In the following section we will be executing each cell in our Jupyter Notebook one by one until we eventually have a fully trained model to perform inference against. The first few steps should already be completed prior to running the following sections:

Dependencies - Should have been installed either via Anaconda, Python or within SageMaker
Download & Unzip Dataset - Should be completed on your own as per instructions above downloading the UrbanSound8K dataset from the 2014 release.

Continue to click through each cell by clicking teh Run button. Each section should be pretty self explanatory based on the heading, however for extra context I again recommend checking out Mikes original code available at mikesmales/Udacity-ML-Capstone. He has fantastic descriptions that go in depth.
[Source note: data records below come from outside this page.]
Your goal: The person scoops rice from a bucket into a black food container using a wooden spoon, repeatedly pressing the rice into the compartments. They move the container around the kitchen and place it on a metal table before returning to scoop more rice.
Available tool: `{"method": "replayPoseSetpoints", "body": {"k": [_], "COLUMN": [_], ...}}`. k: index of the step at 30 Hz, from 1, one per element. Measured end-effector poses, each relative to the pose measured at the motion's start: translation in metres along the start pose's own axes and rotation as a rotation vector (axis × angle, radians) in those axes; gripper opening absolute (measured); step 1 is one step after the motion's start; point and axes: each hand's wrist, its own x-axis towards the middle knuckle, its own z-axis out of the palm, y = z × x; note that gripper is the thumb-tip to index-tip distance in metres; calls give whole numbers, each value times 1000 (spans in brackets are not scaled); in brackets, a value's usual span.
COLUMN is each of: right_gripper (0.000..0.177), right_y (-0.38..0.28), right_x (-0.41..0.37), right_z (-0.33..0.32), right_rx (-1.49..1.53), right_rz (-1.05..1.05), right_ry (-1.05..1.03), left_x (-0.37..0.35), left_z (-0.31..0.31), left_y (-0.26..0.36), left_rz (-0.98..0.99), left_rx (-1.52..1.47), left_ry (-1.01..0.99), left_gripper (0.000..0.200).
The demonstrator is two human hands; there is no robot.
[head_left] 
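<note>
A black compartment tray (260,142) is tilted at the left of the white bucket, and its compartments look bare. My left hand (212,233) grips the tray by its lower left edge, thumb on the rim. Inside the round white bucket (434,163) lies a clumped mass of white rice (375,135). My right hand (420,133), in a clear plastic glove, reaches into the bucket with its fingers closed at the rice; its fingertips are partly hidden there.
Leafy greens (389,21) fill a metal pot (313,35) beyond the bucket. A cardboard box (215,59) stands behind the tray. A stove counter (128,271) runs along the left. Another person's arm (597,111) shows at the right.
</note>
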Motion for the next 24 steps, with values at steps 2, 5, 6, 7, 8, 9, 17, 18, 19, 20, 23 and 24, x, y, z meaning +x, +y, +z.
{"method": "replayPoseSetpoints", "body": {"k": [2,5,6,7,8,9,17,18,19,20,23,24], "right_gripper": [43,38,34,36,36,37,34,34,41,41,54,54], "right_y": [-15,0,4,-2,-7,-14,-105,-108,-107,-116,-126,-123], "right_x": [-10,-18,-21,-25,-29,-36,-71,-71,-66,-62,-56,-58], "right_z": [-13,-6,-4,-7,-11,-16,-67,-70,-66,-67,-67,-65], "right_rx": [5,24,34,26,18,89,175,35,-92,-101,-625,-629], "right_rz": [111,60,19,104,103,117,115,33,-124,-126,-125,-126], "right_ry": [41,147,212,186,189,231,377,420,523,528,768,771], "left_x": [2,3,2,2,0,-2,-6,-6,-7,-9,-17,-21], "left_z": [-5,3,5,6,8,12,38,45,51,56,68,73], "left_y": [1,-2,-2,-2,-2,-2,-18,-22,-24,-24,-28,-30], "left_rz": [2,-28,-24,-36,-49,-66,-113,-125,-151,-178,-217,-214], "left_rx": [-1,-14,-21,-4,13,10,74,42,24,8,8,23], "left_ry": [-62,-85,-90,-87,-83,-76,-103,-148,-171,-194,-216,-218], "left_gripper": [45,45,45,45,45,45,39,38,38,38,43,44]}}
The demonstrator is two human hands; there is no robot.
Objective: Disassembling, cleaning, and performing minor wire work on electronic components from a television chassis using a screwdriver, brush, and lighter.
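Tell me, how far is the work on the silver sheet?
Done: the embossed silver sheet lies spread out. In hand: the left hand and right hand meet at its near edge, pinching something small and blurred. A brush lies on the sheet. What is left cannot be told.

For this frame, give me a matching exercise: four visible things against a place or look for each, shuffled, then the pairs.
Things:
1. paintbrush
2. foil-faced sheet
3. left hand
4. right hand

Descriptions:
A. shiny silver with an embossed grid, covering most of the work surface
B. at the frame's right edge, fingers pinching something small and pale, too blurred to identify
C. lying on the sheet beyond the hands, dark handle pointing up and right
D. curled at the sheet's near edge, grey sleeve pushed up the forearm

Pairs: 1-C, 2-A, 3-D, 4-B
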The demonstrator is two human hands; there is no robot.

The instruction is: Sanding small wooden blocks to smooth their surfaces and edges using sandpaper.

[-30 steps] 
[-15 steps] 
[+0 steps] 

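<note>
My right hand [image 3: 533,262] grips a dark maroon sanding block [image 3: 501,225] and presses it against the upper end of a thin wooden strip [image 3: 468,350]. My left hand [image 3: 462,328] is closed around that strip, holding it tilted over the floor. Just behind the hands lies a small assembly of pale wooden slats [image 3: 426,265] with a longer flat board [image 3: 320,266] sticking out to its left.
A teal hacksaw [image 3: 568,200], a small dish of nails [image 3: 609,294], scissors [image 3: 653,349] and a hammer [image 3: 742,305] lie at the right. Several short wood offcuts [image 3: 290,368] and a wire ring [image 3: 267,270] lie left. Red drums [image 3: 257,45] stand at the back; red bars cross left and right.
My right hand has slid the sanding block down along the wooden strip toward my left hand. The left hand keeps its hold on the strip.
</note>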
The longest process by far is loading in the Panda dataframe from the source dataset as this step requires the code to go through all ~8500 samples and load the features into a format that can be worked on.

# Load various imports
import pandas as pd
import os
import librosa

# Set the path to the full UrbanSound dataset
fulldatasetpath = './model/UrbanSound8K/audio/'
metadata = pd.read_csv('./model/UrbanSound8K/metadata/UrbanSound8K.csv')

features = []

# Iterate through each sound file and extract the features
for index, row in metadata.iterrows():
    file_name = os.path.join(
        os.path.abspath(fulldatasetpath),
        'fold' + str(row["fold"]) + '/',
        str(row["slice_file_name"])
    )
    class_label = row["class"]
    data = extract_features(file_name)
    features.append([data, class_label])

# Convert into a Panda dataframe
featuresdf = pd.DataFrame(features, columns=['feature','class'])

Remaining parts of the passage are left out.